Provided data -
"""

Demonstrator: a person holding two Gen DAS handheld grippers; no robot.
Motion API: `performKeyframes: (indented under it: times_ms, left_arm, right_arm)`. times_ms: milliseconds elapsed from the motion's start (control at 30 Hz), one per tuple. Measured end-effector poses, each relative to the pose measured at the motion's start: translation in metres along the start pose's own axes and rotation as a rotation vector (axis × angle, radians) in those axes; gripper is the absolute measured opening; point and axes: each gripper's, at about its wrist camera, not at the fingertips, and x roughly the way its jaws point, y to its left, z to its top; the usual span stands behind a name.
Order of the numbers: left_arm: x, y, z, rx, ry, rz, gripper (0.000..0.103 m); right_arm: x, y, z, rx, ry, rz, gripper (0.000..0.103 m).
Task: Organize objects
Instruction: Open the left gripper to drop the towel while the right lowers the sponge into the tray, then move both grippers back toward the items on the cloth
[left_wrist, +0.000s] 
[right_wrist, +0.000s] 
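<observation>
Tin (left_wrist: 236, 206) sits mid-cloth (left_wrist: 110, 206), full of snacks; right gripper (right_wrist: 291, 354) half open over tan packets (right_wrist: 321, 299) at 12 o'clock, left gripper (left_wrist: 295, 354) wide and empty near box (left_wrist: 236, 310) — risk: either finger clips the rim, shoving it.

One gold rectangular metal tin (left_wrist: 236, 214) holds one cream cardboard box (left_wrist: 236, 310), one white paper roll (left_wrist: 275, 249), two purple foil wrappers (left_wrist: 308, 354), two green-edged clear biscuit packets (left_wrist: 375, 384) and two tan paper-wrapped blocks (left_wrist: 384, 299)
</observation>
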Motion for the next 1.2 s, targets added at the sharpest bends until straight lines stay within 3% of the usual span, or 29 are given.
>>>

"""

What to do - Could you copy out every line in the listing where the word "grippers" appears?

Solution to the exercise -
Demonstrator: a person holding two Gen DAS handheld grippers; no robot.
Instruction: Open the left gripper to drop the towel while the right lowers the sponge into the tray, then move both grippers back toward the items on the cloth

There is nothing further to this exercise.